過去最高の熟年離婚率…その理由は?

同居20年以上での離婚を指す「熟年離婚」。

厚生労働省2022年「人口動態統計」によれば、離婚件数は約17万9,000件で減少傾向にある一方、同居期間20年以上での離婚は約3万9,000件、高止まりの傾向にあります。全体件数に占める「同居20年以上」の割合は約23.5%と、1947年に統計を開始して以降、過去最高に。時代の変化が感じられます。

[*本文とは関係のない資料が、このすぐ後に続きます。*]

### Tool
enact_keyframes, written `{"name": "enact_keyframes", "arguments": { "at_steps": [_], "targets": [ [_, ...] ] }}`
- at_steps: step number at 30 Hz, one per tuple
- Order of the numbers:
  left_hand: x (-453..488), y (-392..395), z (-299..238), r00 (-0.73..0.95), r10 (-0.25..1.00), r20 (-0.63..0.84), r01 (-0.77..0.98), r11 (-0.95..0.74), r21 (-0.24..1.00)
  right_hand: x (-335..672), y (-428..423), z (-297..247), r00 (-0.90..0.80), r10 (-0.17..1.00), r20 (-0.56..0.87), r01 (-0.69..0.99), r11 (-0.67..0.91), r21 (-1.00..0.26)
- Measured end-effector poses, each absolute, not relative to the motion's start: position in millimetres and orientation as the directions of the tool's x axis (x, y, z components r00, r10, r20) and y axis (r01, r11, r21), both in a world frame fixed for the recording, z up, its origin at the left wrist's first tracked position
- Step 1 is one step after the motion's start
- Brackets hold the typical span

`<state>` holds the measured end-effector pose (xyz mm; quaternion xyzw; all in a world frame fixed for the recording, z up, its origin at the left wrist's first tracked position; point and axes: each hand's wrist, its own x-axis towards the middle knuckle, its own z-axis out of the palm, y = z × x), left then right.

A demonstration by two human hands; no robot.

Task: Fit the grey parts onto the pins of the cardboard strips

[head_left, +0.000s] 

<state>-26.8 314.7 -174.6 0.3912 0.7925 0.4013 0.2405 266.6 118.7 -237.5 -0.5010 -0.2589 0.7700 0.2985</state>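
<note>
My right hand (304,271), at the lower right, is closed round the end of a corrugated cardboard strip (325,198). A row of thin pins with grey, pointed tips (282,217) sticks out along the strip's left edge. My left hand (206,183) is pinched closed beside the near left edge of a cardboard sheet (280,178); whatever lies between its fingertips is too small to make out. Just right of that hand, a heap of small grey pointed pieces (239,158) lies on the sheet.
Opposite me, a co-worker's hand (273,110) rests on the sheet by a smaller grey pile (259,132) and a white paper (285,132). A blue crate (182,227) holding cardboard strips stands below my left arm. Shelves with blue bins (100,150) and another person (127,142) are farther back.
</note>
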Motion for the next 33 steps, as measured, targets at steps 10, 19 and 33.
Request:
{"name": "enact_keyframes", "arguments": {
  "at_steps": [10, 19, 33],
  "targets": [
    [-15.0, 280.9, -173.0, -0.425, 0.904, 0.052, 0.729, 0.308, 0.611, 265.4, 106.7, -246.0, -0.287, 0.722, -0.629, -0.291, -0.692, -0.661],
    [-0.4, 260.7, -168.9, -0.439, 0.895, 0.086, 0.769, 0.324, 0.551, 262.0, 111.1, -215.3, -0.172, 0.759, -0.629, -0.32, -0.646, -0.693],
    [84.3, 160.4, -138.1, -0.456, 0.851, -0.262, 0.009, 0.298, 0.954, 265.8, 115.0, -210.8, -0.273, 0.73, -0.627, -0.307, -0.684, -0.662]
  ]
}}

背景には、老後が長くなっていることが挙げられます。1965年には平均寿命は男性が67.74歳、女性が72.92歳でしたが、2022年には男性が81.05歳、女性が87.09歳となりました。

また、女性の社会進出が進んでいること、年金分割制度について理解が広がったことも大きいでしょう。こうした社会的背景が、ひと昔であれば経済的な面で「離婚したくてもできない」と思っていた人たちの背中を後押ししていると考えられます。

モラハラ夫と離婚したい、でも…

東京郊外で暮らすAさん(52歳)は、長年、モラハラ気質な夫(59歳)に悩まされてきました。夫は年収約1,200万円、自分は稼いでいるから偉いという意識がとても強く、専業主婦だったAさんを常に見下していました。

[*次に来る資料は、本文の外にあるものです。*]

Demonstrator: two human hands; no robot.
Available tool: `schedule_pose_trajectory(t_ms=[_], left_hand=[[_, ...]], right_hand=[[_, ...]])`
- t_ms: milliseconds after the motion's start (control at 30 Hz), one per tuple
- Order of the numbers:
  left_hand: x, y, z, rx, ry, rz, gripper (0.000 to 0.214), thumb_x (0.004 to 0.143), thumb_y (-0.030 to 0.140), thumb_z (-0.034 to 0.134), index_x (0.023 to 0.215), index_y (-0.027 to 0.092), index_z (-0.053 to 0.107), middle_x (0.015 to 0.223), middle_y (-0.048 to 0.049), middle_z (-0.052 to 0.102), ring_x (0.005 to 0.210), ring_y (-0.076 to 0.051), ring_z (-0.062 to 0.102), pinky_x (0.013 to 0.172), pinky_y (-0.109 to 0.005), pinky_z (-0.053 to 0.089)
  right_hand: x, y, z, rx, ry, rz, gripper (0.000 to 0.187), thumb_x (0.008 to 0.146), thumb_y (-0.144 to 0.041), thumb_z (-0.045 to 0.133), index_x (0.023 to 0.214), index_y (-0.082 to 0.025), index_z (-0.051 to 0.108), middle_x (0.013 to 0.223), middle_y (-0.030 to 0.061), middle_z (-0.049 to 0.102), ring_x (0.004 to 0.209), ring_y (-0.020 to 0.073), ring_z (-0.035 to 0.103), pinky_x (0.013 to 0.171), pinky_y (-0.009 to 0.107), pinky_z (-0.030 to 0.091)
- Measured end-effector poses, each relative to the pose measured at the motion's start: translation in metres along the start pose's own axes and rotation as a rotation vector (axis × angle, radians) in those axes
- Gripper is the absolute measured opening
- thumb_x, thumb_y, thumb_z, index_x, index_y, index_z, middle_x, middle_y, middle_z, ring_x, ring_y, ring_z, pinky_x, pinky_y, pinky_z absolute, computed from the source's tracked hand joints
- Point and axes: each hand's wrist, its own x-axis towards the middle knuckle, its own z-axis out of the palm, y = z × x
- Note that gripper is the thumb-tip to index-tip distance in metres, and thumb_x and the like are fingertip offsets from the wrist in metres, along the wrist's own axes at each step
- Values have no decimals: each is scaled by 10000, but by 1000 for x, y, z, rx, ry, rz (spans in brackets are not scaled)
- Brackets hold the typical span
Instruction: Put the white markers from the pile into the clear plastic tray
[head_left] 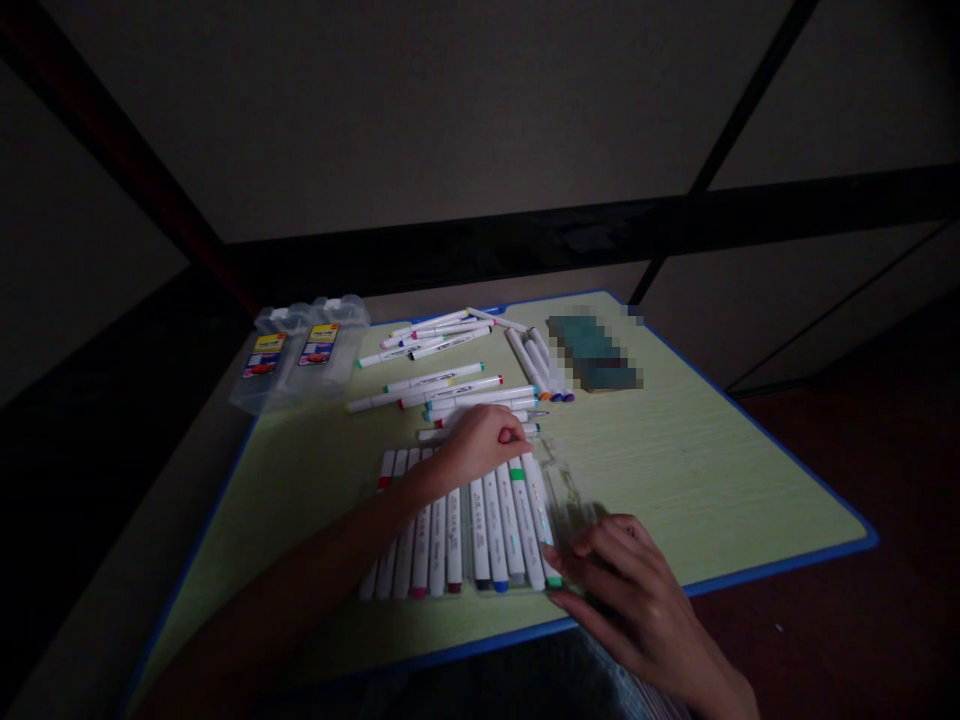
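My left hand (480,442) reaches across a row of white markers (457,525) lying side by side in a clear plastic case (574,500). Its fingers are pinched on the top end of one marker near the right of the row. My right hand (630,590) rests at the case's lower right corner, fingers curled against its edge and the last markers' coloured caps. Loose white markers (450,385) with coloured caps lie scattered just beyond the left hand.
The pale green table (712,470) has a blue rim. Two clear plastic boxes (300,350) with yellow labels stand at the far left. A blurred teal object (596,350) lies at the far right, beside three markers (536,362). Dark floor surrounds the table.
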Motion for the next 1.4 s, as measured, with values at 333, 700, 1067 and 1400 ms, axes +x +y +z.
schedule_pose_trajectory(t_ms=[333, 700, 1067, 1400], left_hand=[[-1, 1, -1, -59, 40, -60, 85, 640, 194, 663, 605, 130, 619, 535, 42, 488, 496, -68, 415, 470, -197, 285], [-1, 3, -3, -25, 53, -62, 195, 640, 211, 670, 516, 129, 543, 508, 48, 461, 479, -61, 392, 471, -204, 266], [1, 1, -2, 17, 54, -36, 236, 636, 219, 679, 489, 135, 515, 507, 49, 448, 483, -65, 395, 469, -201, 256], [-3, 5, -2, 185, 111, 35, 254, 696, 256, 627, 492, 138, 532, 521, 25, 475, 491, -78, 393, 492, -222, 264]], right_hand=[[1, -2, 0, 26, 40, 28, 227, 855, -287, 493, 1014, -195, 627, 752, 26, 604, 726, 164, 524, 741, 356, 381], [2, -2, 0, 39, 71, 27, 213, 852, -291, 505, 992, -195, 634, 723, 20, 595, 703, 161, 510, 712, 335, 369], [2, -2, 0, 69, 58, 38, 214, 839, -279, 522, 1003, -195, 631, 704, 12, 601, 676, 153, 504, 696, 336, 370], [0, -2, 0, 35, 26, 42, 214, 832, -279, 529, 1004, -201, 629, 714, 14, 601, 689, 160, 518, 698, 346, 374]])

「家事や育児は女の仕事だ」と、休みであっても一切手伝うことはなく、また自分の思いどおりにならないと不機嫌になって当たり散らす日々。

24歳で結婚したAさんは「夫には何を言っても無駄だ、でも、離婚しても子どもと2人では生活できない」と悶々とした思いで過ごしていました。

Aさんの転機は、40歳のとき。子どもが中学生となって少し時間ができた際に「家のことを疎かにしない」と夫と約束のうえ、会計事務所でパートを始めたことでした。

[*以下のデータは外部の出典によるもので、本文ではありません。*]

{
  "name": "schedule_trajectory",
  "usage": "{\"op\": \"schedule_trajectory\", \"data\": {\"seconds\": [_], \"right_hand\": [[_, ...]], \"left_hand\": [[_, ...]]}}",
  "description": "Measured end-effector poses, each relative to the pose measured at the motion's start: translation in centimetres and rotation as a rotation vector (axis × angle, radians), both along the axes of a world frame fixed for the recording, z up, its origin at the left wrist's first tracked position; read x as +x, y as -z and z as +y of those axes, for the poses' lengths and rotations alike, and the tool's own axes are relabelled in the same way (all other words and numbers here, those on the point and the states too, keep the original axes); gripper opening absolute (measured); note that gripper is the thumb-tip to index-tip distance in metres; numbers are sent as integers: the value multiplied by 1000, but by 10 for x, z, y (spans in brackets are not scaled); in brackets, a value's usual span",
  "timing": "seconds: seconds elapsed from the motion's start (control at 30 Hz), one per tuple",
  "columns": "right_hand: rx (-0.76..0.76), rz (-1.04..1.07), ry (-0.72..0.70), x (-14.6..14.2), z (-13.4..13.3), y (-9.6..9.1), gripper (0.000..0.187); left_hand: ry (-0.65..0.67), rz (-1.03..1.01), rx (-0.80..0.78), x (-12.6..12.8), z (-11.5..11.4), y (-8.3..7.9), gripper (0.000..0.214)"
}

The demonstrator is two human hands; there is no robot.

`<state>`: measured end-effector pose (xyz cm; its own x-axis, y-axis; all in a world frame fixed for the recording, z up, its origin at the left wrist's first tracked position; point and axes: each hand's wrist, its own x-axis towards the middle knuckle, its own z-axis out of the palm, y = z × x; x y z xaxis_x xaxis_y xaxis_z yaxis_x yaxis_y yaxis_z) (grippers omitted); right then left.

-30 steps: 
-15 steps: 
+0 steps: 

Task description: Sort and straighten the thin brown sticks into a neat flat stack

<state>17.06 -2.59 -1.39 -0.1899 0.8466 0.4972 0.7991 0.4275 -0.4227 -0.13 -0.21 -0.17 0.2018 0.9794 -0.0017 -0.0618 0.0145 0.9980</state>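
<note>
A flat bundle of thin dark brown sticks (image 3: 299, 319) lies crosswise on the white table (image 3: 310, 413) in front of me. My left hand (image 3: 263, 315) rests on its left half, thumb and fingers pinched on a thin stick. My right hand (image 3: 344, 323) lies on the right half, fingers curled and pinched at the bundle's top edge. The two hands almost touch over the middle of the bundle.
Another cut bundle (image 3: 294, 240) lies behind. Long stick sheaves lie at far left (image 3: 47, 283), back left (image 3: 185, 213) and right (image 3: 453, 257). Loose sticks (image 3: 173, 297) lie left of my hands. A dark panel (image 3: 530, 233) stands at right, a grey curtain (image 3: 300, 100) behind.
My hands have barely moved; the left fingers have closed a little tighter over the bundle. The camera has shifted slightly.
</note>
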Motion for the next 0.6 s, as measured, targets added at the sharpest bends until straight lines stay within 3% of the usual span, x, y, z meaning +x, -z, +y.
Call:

パート先の社員に、Aさんより少し年上で、女手ひとつで子どもを育てているという女性がいました。一緒に働くうちに、その人がずっと専業主婦だったこと、夫に借金があって離婚したかったこと、離婚するには経済力が必要だと、パートから始めて正社員に登用されたことなどを知り、Aさんは衝撃を受けたそうです。